Activity: Print each entry word for word without images.

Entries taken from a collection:
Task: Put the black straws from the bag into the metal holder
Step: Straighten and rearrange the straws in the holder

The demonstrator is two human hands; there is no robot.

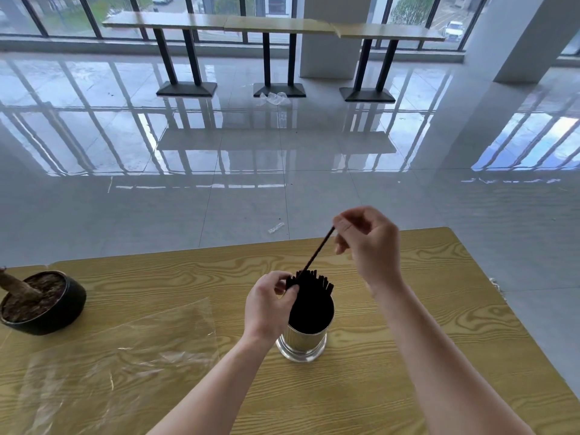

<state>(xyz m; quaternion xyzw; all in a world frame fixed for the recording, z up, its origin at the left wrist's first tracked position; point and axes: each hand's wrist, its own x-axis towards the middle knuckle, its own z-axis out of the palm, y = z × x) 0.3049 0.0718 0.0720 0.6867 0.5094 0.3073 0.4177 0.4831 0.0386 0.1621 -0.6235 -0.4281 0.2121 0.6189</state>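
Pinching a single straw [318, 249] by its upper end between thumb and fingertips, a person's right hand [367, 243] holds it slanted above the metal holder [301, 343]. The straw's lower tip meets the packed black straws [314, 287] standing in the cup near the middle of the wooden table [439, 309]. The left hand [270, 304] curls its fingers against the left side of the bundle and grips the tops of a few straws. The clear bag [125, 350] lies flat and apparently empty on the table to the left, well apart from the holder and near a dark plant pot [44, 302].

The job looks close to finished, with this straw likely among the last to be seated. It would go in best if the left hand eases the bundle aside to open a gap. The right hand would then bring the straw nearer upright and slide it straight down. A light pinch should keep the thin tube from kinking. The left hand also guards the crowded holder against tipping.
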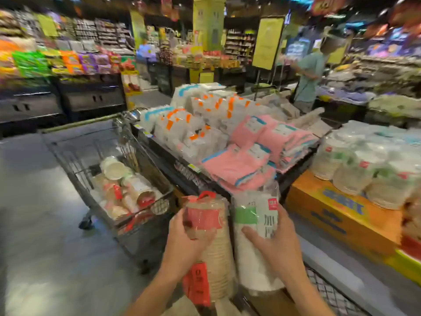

Result:
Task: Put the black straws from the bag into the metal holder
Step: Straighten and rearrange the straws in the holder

The demonstrator is two human hands; there is no robot.


<state>(xyz m; quaternion xyzw; all in a world frame fixed for the recording, z up, its origin at the left wrist's first tracked position; point and axes: each hand's wrist, its own x-axis towards the middle knuckle, its own z-axis out of the palm, y = z × x) 0.3049 0.0718 0.0720 0.6867 0.5094 0.3073 0.4177 0.4831 0.0386 0.1621 -0.6235 -0.4281 0.2121 0.6189</state>
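Pinching a single straw [318, 249] by its upper end between thumb and fingertips, a person's right hand [367, 243] holds it slanted above the metal holder [301, 343]. The straw's lower tip meets the packed black straws [314, 287] standing in the cup near the middle of the wooden table [439, 309]. The left hand [270, 304] curls its fingers against the left side of the bundle and grips the tops of a few straws. The clear bag [125, 350] lies flat and apparently empty on the table to the left, well apart from the holder and near a dark plant pot [44, 302].

The job looks close to finished, with this straw likely among the last to be seated. It would go in best if the left hand eases the bundle aside to open a gap. The right hand would then bring the straw nearer upright and slide it straight down. A light pinch should keep the thin tube from kinking. The left hand also guards the crowded holder against tipping.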

Nothing remains to be added to the answer.